3.3 Digestion and metabolism in the rumen

All rumen microbes are involved in the degradation of plant cell walls. These are degraded by the combined action of bacteria, fungi and protozoa. It is estimated that bacteria and fungi contribute approximately 80% of degradation activity and protozoa 20% [26]. Fibrolytic bacteria such as Fibrobacter succinogenes, Ruminococcus flavefaciens and Ruminococcus albus are generally considered to be the primary microorganisms responsible for the degradation of plant cell walls in the rumen. Digestion in the rumen requires microorganisms to break through resistant wall barriers and must first adhere to food particles. Plant fragments that enter the rumen at meals are quickly colonized by bacteria, fungi and protozoa. Their adhesion capacity increases their time of presence in the rumen and makes their action more effective by concentrating hydrolytic enzymes on the target tissues [27]. Attachment of rumen microorganisms to substrates is a prerequisite for digestion of food particles. Colonization and mode of attack are specific for each microbial species. Bacteria often colonize digestible tissues through stomata, lenticels or damaged surfaces, and digestion takes place mainly from the inside to the outside of the colonized tissues. Rumen fungi also degrade the vulnerable surfaces of the plant and have, in addition, the ability to penetrate the cuticle of plants [28]. The association of protozoa with food particles is essential for their maintenance in the rumen, since their duration of division (25–35 hours) is on average higher than that of the small particles and the liquid phase in the rumen. This behaviour would explain the active role of ciliates in food degradation [29]. The integration of ruminal and tissue metabolism in feed degradation by ruminants is illustrated in Figure 2.

Figure 2.
Summary of digestion and metabolism of nutrient compounds (1).
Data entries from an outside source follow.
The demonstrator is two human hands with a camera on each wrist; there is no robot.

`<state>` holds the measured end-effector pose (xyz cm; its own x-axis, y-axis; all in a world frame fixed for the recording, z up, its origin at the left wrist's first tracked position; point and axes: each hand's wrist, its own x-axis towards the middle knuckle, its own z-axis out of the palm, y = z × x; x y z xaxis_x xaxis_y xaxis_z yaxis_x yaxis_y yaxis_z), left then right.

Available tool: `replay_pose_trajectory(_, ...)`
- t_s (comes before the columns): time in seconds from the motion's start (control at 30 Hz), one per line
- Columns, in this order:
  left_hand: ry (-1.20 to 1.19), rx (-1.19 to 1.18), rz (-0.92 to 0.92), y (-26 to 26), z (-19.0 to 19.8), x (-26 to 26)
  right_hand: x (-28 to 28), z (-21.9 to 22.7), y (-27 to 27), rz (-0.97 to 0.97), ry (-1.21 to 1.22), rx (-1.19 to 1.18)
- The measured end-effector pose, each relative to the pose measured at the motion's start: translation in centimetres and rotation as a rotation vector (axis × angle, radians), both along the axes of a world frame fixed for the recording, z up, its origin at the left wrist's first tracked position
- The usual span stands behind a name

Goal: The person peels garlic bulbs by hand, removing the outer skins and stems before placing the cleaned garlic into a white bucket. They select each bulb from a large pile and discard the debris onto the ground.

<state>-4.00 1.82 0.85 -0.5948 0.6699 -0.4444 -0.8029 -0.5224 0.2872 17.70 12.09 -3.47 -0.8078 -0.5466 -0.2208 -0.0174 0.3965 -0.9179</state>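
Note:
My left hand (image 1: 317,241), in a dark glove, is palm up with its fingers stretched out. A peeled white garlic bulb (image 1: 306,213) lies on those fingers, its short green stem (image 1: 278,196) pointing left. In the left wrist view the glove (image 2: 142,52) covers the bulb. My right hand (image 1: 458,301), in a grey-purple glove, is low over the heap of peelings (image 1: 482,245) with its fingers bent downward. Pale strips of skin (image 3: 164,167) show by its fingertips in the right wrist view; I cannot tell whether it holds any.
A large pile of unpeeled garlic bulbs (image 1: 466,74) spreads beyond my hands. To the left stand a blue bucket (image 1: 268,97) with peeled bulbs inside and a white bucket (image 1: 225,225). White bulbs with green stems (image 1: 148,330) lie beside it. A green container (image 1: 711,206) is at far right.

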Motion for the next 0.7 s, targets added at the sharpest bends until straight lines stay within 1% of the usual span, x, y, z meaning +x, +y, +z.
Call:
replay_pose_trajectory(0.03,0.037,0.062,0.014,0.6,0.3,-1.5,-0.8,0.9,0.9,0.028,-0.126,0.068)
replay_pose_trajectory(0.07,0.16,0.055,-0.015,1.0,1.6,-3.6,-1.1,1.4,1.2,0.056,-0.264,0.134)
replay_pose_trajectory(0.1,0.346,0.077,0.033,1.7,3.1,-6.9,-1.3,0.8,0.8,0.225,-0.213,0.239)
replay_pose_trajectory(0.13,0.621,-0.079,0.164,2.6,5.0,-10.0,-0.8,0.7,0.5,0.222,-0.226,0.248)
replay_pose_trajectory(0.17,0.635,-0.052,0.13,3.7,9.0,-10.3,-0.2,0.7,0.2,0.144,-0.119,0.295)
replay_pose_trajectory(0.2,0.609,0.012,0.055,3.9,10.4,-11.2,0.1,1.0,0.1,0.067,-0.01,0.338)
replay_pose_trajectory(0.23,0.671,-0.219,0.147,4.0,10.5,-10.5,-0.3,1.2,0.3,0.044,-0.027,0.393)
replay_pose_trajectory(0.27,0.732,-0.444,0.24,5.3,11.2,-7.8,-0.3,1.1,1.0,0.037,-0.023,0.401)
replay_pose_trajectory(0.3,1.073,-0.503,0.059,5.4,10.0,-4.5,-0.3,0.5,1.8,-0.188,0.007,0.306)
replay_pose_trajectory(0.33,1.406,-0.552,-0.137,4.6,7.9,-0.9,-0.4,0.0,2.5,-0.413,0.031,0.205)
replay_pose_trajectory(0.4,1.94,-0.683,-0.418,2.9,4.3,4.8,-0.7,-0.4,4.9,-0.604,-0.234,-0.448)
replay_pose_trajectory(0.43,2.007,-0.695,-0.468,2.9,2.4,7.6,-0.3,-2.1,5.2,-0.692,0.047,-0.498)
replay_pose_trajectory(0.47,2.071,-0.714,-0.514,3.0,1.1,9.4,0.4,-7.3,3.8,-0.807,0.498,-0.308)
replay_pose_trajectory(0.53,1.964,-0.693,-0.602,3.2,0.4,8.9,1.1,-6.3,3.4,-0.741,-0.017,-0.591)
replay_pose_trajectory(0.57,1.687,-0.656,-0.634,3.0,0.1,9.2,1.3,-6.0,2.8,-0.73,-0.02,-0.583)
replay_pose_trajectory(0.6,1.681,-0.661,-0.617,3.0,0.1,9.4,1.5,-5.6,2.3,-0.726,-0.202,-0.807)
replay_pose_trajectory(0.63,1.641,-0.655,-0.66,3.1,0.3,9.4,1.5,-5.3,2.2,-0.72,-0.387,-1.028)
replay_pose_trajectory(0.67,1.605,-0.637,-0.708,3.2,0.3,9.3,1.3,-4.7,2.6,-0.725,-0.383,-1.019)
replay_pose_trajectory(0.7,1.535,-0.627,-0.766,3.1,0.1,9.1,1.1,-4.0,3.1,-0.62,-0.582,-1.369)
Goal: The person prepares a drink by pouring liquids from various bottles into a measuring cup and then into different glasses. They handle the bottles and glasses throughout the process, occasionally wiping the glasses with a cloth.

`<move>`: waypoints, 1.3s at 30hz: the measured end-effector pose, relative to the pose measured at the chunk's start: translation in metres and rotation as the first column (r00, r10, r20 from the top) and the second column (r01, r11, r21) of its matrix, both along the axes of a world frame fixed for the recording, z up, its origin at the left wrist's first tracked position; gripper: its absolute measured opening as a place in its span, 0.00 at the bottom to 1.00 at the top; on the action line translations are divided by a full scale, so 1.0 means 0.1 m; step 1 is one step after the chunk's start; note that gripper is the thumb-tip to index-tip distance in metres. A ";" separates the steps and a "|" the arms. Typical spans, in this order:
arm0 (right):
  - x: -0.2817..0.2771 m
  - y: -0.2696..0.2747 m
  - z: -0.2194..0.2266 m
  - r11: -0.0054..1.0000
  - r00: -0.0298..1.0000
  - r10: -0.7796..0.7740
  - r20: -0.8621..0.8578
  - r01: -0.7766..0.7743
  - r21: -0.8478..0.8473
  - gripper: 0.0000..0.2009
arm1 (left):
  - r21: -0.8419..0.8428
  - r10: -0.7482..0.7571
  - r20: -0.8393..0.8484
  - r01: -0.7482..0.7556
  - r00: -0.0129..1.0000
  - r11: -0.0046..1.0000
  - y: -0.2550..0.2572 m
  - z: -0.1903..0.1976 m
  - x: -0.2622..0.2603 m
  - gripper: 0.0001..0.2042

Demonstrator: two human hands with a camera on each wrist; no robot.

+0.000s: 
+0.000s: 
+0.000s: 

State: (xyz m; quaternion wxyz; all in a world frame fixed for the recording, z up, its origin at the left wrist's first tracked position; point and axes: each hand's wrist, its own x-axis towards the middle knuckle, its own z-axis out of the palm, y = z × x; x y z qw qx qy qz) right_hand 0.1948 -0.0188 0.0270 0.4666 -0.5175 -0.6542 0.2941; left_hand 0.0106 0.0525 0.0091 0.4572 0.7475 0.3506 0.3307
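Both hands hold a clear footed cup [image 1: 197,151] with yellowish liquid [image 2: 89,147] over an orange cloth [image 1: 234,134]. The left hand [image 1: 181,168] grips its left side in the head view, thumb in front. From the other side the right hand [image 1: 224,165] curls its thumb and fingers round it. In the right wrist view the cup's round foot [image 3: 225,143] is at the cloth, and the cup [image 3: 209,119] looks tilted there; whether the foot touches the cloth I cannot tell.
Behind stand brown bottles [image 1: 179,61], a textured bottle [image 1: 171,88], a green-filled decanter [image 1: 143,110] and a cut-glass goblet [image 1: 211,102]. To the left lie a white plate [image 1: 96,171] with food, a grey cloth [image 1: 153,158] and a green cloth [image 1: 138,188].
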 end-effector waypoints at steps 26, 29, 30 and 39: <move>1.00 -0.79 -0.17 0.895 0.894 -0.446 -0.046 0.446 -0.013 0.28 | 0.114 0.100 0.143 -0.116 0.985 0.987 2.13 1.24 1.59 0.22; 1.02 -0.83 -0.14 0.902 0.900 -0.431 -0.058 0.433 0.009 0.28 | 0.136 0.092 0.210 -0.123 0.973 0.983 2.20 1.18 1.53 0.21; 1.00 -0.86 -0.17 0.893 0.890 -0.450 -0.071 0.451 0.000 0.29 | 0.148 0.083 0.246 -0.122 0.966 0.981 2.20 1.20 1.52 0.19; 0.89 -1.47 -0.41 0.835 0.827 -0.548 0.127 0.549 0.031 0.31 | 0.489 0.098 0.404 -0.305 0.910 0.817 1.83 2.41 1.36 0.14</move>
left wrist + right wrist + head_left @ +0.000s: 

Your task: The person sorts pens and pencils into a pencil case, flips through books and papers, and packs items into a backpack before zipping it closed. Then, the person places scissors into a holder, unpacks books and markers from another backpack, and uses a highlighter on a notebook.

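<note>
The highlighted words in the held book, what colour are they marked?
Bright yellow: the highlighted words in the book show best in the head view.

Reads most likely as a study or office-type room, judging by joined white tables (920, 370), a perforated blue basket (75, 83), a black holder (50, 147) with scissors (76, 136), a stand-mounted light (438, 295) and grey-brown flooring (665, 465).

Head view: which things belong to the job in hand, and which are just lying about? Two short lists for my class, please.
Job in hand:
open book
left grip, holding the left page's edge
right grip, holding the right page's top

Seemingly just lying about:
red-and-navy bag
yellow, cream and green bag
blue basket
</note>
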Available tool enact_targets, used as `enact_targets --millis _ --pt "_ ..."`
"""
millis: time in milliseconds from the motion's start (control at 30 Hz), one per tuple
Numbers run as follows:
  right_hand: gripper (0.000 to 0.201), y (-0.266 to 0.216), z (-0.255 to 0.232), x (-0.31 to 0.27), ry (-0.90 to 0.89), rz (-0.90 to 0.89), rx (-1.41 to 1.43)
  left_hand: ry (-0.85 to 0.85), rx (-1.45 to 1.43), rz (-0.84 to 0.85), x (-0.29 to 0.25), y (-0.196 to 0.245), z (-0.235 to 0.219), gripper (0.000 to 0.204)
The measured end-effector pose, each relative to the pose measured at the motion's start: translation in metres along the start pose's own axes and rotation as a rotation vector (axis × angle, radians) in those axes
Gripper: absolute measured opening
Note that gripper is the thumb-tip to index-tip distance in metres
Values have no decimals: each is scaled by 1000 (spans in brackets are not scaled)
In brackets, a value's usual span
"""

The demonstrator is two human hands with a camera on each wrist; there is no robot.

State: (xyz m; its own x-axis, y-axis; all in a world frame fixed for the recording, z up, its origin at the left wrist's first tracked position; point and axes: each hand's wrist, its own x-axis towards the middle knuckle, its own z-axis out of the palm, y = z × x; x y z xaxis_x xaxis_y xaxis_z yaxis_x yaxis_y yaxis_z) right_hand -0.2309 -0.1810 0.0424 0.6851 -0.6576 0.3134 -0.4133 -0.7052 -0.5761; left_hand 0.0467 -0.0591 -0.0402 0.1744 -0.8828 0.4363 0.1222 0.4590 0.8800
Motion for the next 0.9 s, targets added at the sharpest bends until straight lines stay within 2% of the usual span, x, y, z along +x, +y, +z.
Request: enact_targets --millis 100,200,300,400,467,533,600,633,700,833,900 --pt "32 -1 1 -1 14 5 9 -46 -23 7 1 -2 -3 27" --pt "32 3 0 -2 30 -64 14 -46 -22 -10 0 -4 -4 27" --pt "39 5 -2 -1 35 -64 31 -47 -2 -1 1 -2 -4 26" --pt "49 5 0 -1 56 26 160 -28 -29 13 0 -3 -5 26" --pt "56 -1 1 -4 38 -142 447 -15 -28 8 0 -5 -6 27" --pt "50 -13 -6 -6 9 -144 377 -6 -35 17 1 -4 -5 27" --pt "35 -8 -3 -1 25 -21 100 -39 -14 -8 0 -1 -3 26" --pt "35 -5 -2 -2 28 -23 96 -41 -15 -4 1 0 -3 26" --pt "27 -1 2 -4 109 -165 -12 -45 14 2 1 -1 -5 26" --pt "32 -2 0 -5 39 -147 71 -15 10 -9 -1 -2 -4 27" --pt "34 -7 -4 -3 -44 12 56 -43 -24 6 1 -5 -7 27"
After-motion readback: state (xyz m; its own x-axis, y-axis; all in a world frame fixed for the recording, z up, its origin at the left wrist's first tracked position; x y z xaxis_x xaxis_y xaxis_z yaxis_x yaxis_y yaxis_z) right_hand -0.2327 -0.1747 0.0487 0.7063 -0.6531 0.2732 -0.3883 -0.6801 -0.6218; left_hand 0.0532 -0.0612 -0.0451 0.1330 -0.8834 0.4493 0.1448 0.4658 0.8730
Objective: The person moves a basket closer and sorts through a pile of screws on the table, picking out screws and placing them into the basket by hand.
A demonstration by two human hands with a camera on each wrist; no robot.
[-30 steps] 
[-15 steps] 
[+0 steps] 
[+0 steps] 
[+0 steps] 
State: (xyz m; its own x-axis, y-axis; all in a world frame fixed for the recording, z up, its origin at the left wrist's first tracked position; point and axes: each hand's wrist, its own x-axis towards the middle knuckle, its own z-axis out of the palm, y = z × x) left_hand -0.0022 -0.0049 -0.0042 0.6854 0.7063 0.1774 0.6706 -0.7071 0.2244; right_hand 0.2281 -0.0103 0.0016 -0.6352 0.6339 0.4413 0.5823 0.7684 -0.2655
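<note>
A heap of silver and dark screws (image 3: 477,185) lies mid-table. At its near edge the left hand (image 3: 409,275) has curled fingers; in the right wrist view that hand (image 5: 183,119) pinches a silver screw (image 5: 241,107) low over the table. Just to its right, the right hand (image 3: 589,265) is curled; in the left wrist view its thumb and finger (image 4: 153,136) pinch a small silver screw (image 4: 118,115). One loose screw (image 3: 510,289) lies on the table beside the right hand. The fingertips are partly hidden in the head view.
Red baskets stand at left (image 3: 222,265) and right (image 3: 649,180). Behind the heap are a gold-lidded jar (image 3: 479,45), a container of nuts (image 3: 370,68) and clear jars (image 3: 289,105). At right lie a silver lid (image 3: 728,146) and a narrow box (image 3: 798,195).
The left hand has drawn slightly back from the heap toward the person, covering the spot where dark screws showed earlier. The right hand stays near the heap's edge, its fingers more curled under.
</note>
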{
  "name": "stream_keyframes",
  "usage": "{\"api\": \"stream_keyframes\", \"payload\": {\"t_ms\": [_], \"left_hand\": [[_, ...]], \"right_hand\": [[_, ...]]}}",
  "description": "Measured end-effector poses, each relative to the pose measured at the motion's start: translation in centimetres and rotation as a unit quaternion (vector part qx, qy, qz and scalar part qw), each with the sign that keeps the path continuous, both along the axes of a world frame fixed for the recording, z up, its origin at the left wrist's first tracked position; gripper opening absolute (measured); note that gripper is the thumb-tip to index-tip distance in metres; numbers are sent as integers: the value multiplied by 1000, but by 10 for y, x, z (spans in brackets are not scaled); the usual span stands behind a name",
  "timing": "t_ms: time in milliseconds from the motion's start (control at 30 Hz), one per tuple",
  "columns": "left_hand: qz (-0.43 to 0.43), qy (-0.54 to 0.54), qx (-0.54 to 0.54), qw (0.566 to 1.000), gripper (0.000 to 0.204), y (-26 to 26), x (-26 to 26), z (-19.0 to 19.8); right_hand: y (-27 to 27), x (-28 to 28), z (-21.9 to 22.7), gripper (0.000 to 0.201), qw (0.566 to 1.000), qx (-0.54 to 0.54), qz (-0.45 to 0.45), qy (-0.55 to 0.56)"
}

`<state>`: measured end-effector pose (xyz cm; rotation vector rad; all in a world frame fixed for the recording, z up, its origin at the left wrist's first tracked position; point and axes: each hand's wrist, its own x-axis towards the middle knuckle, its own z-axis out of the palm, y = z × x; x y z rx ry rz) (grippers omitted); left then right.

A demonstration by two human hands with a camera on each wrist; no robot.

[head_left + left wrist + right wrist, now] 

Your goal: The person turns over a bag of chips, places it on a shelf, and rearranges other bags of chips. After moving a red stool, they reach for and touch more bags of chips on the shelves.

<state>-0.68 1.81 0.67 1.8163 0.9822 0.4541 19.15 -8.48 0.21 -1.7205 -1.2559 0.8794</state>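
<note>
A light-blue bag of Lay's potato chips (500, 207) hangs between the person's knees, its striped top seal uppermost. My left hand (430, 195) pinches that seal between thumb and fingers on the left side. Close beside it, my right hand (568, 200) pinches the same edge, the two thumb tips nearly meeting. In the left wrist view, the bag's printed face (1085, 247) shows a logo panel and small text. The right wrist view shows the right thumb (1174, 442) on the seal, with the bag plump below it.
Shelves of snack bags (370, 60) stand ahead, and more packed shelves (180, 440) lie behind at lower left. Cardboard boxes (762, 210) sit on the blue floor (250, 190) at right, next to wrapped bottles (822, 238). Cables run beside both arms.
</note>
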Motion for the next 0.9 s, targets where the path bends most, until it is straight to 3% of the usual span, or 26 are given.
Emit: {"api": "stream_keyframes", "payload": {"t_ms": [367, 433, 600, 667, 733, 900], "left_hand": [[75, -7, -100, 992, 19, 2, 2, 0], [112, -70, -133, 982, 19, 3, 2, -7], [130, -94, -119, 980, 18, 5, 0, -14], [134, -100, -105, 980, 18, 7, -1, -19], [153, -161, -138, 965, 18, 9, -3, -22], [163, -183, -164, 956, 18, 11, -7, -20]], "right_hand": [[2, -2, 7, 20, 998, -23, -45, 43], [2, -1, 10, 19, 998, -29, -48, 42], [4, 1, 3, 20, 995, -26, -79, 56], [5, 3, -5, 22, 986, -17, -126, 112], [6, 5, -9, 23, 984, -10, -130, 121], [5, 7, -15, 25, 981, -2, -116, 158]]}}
CHO, carbohydrates; NPN, non-protein nitrogen; LCFA, long-chain fatty acids; Ac, acetate; Bu, butyrate; Pr, propionate; UDP, uridine diphosphate.

4. Sheep feed

The feeding of sheep is largely based on the use of natural or cultivated fodder, which is cultivated in green by grazing during the growing season of the grass, and in the form of fodder preserved during the winter period. Sheep feeding stuffs are mainly of plant origin, and their constituents belong to two types of structure: intracellular components and cell wall constituents.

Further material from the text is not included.